Behandeling en begeleiding
De behandeling van vergeetachtigheid is afhankelijk van de onderliggende oorzaak. Bij dementie is het belangrijk om in een vroeg stadium te starten met een anticiperend beleid, gericht op het behouden van zelfstandigheid en het beperken van gedragsproblemen. Dit kan in samenwerking met mantelzorgers en andere zorgverleners worden opgezet. Bij somatische oorzaken is gerichte medicamenteuze of dieetinterventie vaak noodzakelijk. In het geval van depressie kan een proefbehandeling met antidepressiva worden overwogen.
Veelgestelde vragen
1. Hoe kan ik als huisarts vroegtijdig dementie herkennen?
Het herkennen van dementie in een vroeg stadium begint met het serieus nemen van geheugenklachten. Gebruik een heteroanamnese en cognitieve tests zoals de MMSE om cognitieve achteruitgang te objectiveren. Let ook op gedragsveranderingen en het dagelijks functioneren van de patiënt.

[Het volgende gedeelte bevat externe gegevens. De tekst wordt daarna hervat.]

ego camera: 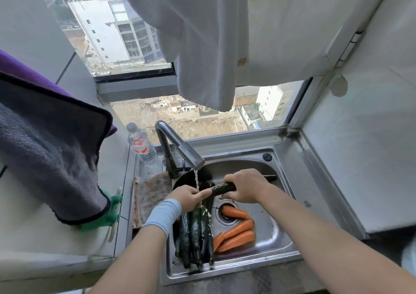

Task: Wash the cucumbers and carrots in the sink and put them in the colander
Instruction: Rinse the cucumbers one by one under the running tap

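The person held one long dark green cucumber [221,189] crosswise over the stainless steel sink [225,269], under a thin stream of water [196,180] falling from the curved grey metal faucet [180,149]. The left hand [190,198], with a pale blue band [164,215] on its wrist, had its fingers curled round the cucumber's left end. The right hand [245,185] was closed in a fist round its middle, and the far tip stuck out past the knuckles.

In the basin below, a bundle of wet dark green cucumbers [195,233] lay lengthwise on the left. Several orange carrots [236,230] lay to their right, beside the drain. A dark round vessel [180,181] sat under the faucet at the back left; whether it was the colander could not be told.

Left of the faucet stood a clear plastic water bottle [141,145]; its red and white label was too blurred to read. A worn brownish dishcloth [153,192] lay on the sink's left edge. A grey towel with dark trim [51,147] hung at the left and a white cloth [202,46] hung overhead.
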`<state>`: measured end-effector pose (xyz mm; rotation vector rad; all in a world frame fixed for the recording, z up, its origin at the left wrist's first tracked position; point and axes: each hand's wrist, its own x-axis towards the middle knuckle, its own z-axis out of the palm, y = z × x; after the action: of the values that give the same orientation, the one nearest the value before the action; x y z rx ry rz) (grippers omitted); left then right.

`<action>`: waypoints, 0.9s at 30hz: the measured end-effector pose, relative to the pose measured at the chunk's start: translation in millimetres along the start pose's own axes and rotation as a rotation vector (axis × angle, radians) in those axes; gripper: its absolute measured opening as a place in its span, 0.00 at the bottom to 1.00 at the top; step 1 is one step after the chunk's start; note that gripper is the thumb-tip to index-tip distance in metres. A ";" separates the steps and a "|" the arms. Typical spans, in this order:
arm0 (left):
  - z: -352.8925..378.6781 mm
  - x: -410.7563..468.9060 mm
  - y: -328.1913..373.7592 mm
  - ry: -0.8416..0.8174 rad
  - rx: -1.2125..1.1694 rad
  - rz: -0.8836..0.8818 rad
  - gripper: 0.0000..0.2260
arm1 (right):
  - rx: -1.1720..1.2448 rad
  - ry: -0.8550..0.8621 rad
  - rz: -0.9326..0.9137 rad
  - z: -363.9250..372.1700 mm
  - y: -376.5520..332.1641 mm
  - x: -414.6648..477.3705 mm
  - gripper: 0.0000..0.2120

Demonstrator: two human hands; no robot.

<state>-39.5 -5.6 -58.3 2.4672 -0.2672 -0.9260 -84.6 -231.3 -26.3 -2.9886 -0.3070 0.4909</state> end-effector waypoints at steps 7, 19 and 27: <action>5.5 -3.7 -20.5 0.241 -1.130 -0.436 0.06 | 0.267 -0.082 0.136 11.5 -9.4 -2.2 0.26; 42.7 0.4 34.8 -0.033 -1.922 -0.482 0.16 | 0.225 -0.193 0.234 20.8 -69.0 6.0 0.22; 33.0 9.0 36.8 0.072 -1.865 -0.587 0.26 | 0.104 -0.173 0.244 8.4 -71.1 -2.5 0.23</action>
<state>-55.0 -52.7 -66.3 0.7516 0.9671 -0.6504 -102.6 -161.9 -24.3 -2.9001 0.0717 0.7665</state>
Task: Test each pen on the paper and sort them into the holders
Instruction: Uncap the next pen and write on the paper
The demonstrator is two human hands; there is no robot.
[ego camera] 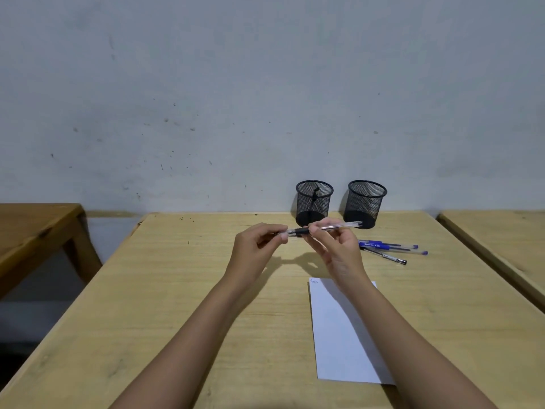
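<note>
The wooden table carries the paper, a white sheet with a small scribble at its far corner. Well beyond the paper, against the wall, stand two black mesh holders, one with a dark pen inside and an empty one. Both hands hover beyond the paper's far edge. The left hand pinches one end of the held pen, and the right hand grasps its black grip section between thumb and fingers. The clear barrel juts past those fingers towards the holders. Three loose pens lie just beyond the paper's far right corner. The pen looks light, stiff and smooth, probably slippery on the clear plastic, so the grip section is the surer hold. Whether a cap sits under the left fingertips is hidden.
</note>
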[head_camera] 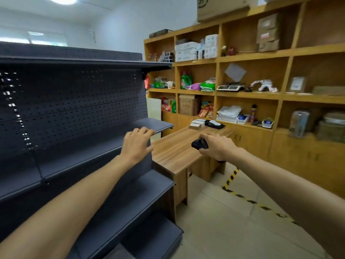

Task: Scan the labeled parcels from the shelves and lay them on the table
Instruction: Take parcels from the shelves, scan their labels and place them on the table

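Gripping a black scanner [199, 144] with its fingers wrapped round the handle, the right hand [217, 147] hangs above the wooden table [173, 156]. The left hand [137, 144] reaches toward the edge of the dark metal shelf rack [74, 109], fingers loosely bent and holding nothing; whether they touch the shelf is unclear. Parcels lie at the table's far end: small pale boxes [196, 124] just beside a black bag [214, 125]. Wooden shelving [250, 57] stands behind.

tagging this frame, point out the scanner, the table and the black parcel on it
scanner [199, 144]: head view, its black front end
table [173, 154]: head view, bare wooden top
black parcel [214, 125]: head view, its middle
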Demonstrator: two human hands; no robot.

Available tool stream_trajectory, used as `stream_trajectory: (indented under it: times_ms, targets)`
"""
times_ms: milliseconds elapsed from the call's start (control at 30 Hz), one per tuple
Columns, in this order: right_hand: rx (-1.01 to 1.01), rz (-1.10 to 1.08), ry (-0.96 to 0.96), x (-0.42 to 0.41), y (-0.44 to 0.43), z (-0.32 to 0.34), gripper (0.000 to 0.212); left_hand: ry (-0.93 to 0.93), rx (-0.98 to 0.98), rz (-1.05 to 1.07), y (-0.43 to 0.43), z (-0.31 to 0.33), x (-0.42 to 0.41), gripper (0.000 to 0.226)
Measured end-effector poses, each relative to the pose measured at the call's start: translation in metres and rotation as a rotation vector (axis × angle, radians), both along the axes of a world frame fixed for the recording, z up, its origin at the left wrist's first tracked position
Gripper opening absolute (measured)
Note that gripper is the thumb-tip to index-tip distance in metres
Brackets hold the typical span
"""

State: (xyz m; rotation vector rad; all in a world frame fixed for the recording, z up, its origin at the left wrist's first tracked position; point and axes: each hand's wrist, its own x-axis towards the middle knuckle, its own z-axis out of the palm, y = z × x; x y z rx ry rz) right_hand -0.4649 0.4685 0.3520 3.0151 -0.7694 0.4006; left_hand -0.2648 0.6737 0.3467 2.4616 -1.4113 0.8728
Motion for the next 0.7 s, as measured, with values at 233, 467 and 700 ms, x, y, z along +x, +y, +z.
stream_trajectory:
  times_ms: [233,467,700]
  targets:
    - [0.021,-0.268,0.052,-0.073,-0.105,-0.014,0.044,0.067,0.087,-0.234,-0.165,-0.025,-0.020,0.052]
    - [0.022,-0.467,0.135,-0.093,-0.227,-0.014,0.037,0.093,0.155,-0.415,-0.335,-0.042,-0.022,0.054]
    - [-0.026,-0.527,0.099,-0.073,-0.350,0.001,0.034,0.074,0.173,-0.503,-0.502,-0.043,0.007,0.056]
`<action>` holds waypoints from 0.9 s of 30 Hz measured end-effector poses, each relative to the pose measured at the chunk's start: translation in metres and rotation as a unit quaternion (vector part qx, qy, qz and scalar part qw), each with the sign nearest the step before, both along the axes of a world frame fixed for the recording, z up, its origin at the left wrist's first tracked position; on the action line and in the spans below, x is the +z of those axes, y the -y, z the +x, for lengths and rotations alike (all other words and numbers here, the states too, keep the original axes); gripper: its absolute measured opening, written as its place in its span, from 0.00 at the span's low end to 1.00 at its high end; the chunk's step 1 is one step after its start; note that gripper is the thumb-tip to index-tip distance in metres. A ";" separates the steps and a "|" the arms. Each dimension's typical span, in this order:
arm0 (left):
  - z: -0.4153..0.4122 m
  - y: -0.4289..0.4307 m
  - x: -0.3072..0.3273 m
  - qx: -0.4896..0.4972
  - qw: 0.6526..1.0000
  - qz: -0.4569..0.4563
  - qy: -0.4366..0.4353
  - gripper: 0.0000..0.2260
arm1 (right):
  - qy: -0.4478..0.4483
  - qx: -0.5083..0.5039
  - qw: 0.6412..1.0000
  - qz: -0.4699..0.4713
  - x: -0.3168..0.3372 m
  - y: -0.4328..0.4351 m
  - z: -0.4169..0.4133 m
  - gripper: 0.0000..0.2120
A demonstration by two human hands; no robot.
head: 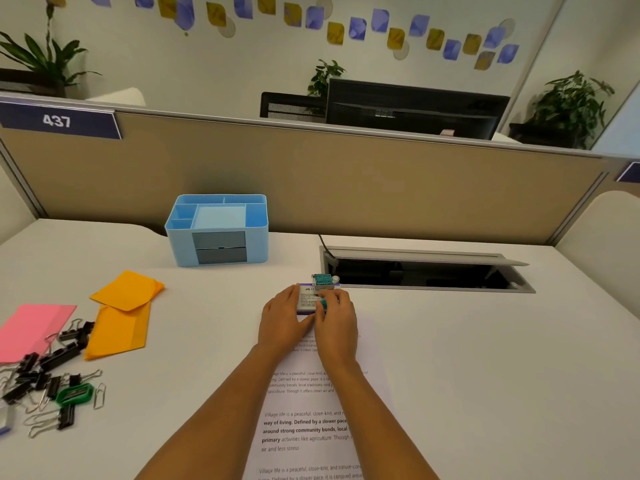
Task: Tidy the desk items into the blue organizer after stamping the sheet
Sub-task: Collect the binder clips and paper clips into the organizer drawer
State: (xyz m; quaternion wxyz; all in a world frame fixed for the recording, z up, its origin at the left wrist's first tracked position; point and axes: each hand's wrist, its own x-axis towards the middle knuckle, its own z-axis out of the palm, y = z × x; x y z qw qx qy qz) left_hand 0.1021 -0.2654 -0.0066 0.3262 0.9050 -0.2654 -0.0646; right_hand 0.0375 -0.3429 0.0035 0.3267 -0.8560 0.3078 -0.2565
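Observation:
A printed white sheet [311, 427] lies on the desk in front of me. At its far end sits a small ink pad box [306, 298] with a purple edge. My left hand [285, 318] grips the box's left side. My right hand [337, 318] pinches a teal-handled date stamp [323, 284], whose teal bands show just beyond the box. The blue organizer [218, 230] stands at the back left, several compartments open on top, grey drawers in front.
Two orange envelopes [121, 313] and a pink card [31, 327] lie at the left. Black binder clips, paper clips [45, 379] and a green clip [74, 393] are heaped near the left edge. An open cable hatch [426, 271] gapes right of the stamp. A partition backs the desk.

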 end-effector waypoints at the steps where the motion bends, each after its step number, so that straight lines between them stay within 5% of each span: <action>1: -0.001 0.000 0.001 -0.006 1.000 0.019 0.006 0.30 | -0.004 0.000 1.000 0.000 0.001 0.000 0.000 0.16; 8: -0.005 -0.010 0.019 -0.024 0.995 0.096 0.015 0.26 | -0.032 -0.001 0.999 -0.028 0.017 -0.010 -0.006 0.17; 27: -0.015 -0.221 0.057 0.102 0.989 0.019 0.105 0.13 | -0.058 0.035 0.997 -0.020 0.052 -0.199 -0.012 0.11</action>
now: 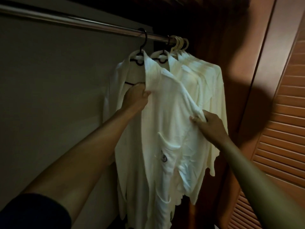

2. Welke aanvullende onderzoeken zijn nodig bij vergeetachtigheid?
Naast een uitgebreide anamnese en lichamelijk onderzoek zijn laboratoriumtests zoals bloedonderzoek naar glucose, vitamine B12, foliumzuur, en schildklierfunctie essentieel om somatische oorzaken van vergeetachtigheid uit te sluiten.
3. Wanneer is doorverwijzing naar een specialist nodig?
Doorverwijzing naar een specialist, zoals een geriater of neuroloog, is aangewezen bij complexe casussen of wanneer er twijfel bestaat over de diagnose. Dit is met name relevant bij atypische vormen van dementie of wanneer er sprake is van comorbiditeiten zoals ernstige depressie.